Exercise details » A word-for-word reproduction of the data below is needed, with no pictures in it.

Recorded information »
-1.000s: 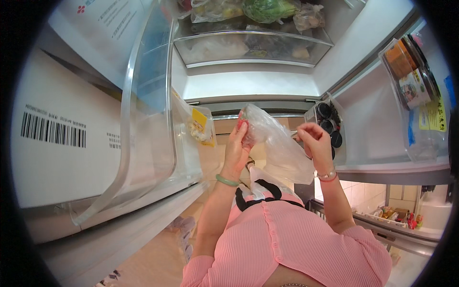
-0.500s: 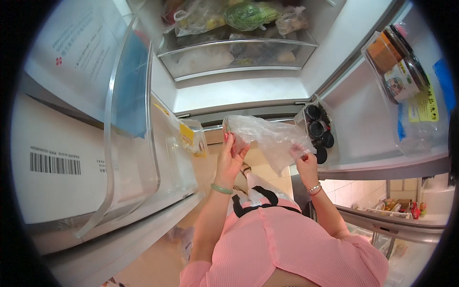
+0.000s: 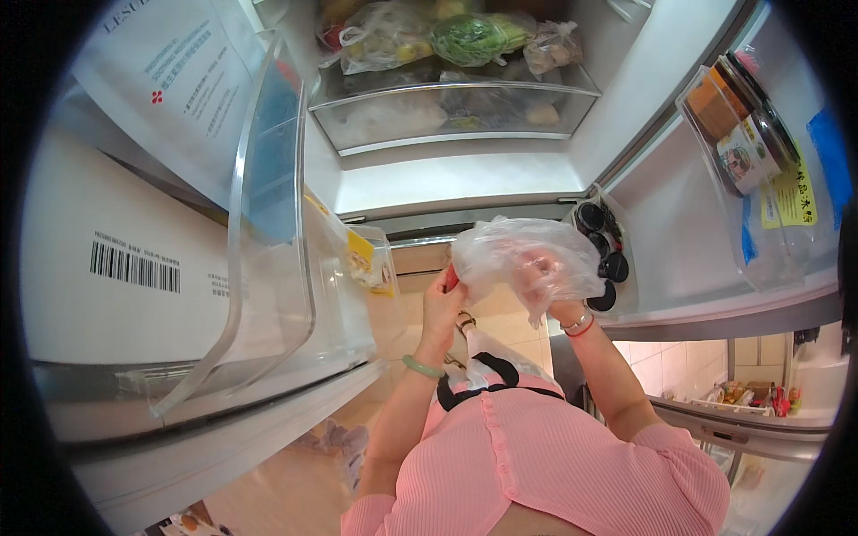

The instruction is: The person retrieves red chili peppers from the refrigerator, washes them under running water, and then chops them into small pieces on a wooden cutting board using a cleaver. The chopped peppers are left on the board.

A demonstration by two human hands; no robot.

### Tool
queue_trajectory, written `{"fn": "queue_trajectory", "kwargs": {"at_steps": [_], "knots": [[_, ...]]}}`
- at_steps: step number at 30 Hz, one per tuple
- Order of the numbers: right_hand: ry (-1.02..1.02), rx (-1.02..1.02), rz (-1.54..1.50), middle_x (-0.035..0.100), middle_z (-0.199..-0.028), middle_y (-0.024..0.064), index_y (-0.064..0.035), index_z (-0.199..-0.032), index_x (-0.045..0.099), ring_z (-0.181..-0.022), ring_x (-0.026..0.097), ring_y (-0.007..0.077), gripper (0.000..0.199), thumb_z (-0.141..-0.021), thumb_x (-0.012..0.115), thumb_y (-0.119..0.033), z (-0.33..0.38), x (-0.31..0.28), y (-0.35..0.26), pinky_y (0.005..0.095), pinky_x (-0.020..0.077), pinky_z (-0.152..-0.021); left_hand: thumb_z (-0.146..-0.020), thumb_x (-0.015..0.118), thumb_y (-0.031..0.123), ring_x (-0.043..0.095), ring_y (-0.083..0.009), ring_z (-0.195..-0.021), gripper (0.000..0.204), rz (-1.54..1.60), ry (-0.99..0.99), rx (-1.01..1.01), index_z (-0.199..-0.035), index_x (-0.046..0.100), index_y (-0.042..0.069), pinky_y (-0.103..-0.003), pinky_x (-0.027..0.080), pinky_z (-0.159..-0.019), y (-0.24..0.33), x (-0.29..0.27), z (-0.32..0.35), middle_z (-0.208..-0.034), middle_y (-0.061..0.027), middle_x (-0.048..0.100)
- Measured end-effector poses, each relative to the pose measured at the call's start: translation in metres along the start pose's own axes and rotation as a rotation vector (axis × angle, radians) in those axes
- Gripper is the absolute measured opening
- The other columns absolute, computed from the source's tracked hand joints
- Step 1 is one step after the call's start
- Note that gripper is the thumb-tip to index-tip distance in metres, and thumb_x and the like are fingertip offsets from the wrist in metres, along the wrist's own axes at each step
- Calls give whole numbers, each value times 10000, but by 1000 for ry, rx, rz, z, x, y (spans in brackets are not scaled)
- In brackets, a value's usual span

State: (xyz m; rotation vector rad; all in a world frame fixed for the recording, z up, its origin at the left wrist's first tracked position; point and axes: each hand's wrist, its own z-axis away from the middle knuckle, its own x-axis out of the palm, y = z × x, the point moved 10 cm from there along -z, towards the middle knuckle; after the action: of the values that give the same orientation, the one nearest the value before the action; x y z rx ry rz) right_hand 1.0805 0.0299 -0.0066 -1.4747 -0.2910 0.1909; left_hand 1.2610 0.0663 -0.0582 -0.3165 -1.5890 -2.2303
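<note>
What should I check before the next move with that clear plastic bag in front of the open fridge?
1. Left hand grips the clear plastic bag at its left edge: ok.
2. Right hand on the bag, seen through the film: ok.
3. Small red thing by the left fingers, inside or outside the bag: cannot tell.
4. Fridge drawer shut, with bagged vegetables on the shelf above: ok.
5. Right door shelf bare near the bag: ok.
6. Bag mouth open or closed: cannot tell.
</note>
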Motion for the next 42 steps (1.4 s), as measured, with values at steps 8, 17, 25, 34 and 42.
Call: {"fn": "queue_trajectory", "kwargs": {"at_steps": [8,17,25,34,42], "knots": [[-164,85,-190,647,-1056,64,-49,-1189,612,-940,590,136,327,-878,638,-146,6,27,-28,273,482,-834,-918,555,64,562,-43,-887,355,423,-60,-19,-1272,556,38,-190,441,-763,38,24,12,-1050,26,620],[9,-358,375,670,-1031,71,-62,-1169,634,-911,618,137,343,-839,701,-129,-13,20,-68,283,502,-781,-888,636,121,472,-11,-667,308,188,-119,16,-1186,589,57,-167,362,-583,36,26,13,-821,58,565],[138,-24,117,651,-956,34,-30,-1099,630,-853,590,101,336,-809,745,-153,-14,1,-38,251,483,-730,-896,593,23,606,-107,-1018,407,363,-98,40,-1295,512,27,-240,493,-878,54,28,15,-1173,-34,621],[8,20,16,670,-1007,59,-29,-1048,678,-910,622,134,229,-843,714,-123,-13,30,-45,269,503,-823,-927,602,100,595,-85,-1004,376,317,-124,107,-1290,520,43,-234,470,-868,49,31,15,-1152,-13,621],[78,94,6,663,-988,85,2,-1035,661,-882,629,152,220,-869,688,-139,-15,29,-40,288,515,-796,-960,585,200,589,-52,-909,352,283,-175,-29,-1274,544,47,-206,488,-758,36,35,16,-1077,1,621]]}}
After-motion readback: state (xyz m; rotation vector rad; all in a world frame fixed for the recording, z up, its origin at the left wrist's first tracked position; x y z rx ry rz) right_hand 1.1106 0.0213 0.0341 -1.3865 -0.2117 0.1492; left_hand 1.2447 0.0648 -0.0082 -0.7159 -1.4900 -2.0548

Result of the task »
-1.000s: 
-0.500s: 
+0.000s: 

The instruction is: The person retrieves red chili peppers from the refrigerator, washes them under running water, and then chops them into small pieces on a wooden cutting board using a cleaver. The chopped peppers are left on the board.

A demonstration by two human hands; no robot.

### Tool
queue_trajectory, written `{"fn": "queue_trajectory", "kwargs": {"at_steps": [_], "knots": [[_, ...]]}}`
- at_steps: step number at 30 Hz, one per tuple
- Order of the numbers: right_hand: ry (-1.02..1.02), rx (-1.02..1.02), rz (-1.54..1.50), middle_x (-0.035..0.100), middle_z (-0.199..-0.028), middle_y (-0.024..0.064), index_y (-0.064..0.035), index_z (-0.199..-0.032), index_x (-0.045..0.099), ring_z (-0.181..-0.022), ring_x (-0.026..0.097), ring_y (-0.007..0.077), gripper (0.000..0.199), thumb_z (-0.141..-0.021), thumb_x (-0.012..0.115), thumb_y (-0.119..0.033), z (-0.33..0.38), x (-0.31..0.28), y (-0.35..0.26), pinky_y (0.005..0.095), pinky_x (-0.020..0.077), pinky_z (-0.152..-0.021); left_hand: thumb_z (-0.146..-0.020), thumb_x (-0.015..0.118), thumb_y (-0.031..0.123), ring_x (-0.043..0.095), ring_y (-0.083..0.009), ring_z (-0.195..-0.021), gripper (0.000..0.204), rz (-1.54..1.60), ry (-0.99..0.99), rx (-1.01..1.01), index_z (-0.199..-0.035), index_x (-0.046..0.100), index_y (-0.042..0.069), pinky_y (-0.103..-0.003), pinky_x (-0.027..0.080), pinky_z (-0.159..-0.019), y (-0.24..0.33), x (-0.29..0.27), z (-0.32..0.35), middle_z (-0.208..-0.034), middle_y (-0.061..0.027), middle_x (-0.048..0.100)
- Measured end-effector poses, each relative to the pose measured at the call's start: translation in metres along the start pose's own axes and rotation as a rotation vector (axis × angle, radians) in those axes
- Gripper is the absolute measured opening
- The other columns absolute, computed from the source's tracked hand joints
- Step 1 is one step after the call's start
- Note that gripper is the thumb-tip to index-tip distance in metres, and thumb_x and the like are fingertip offsets from the wrist in metres, along the wrist's own axes at each step
- Calls give whole numbers, each value times 10000, but by 1000 for ry, rx, rz, z, x, y (spans in brackets are not scaled)
- In brackets, a value's usual span

State: (xyz m; rotation vector rad; all in a world frame fixed for the recording, z up, its origin at the left wrist's first tracked position; point and axes: each hand's wrist, its own z-axis away from the middle knuckle, its own x-axis out of the palm, y = z × x, the point moved 10 cm from there along -z, towards the middle knuckle; after the action: of the values that give the same orientation, the one nearest the value before the action; x y z rx ry rz) right_hand 1.0805 0.0299 -0.0066 -1.4747 -0.2910 0.1909; left_hand 1.2610 0.0663 -0.0582 -0.3165 -1.5890 -2.2303
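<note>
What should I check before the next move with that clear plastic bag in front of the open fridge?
1. Left hand grips the clear plastic bag at its left edge: ok.
2. Right hand on the bag, seen through the film: ok.
3. Small red thing by the left fingers, inside or outside the bag: cannot tell.
4. Fridge drawer shut, with bagged vegetables on the shelf above: ok.
5. Right door shelf bare near the bag: ok.
6. Bag mouth open or closed: cannot tell.
</note>
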Motion for the next 42 steps (1.4 s), as measured, with values at steps 8, 17, 25, 34 and 42.
Call: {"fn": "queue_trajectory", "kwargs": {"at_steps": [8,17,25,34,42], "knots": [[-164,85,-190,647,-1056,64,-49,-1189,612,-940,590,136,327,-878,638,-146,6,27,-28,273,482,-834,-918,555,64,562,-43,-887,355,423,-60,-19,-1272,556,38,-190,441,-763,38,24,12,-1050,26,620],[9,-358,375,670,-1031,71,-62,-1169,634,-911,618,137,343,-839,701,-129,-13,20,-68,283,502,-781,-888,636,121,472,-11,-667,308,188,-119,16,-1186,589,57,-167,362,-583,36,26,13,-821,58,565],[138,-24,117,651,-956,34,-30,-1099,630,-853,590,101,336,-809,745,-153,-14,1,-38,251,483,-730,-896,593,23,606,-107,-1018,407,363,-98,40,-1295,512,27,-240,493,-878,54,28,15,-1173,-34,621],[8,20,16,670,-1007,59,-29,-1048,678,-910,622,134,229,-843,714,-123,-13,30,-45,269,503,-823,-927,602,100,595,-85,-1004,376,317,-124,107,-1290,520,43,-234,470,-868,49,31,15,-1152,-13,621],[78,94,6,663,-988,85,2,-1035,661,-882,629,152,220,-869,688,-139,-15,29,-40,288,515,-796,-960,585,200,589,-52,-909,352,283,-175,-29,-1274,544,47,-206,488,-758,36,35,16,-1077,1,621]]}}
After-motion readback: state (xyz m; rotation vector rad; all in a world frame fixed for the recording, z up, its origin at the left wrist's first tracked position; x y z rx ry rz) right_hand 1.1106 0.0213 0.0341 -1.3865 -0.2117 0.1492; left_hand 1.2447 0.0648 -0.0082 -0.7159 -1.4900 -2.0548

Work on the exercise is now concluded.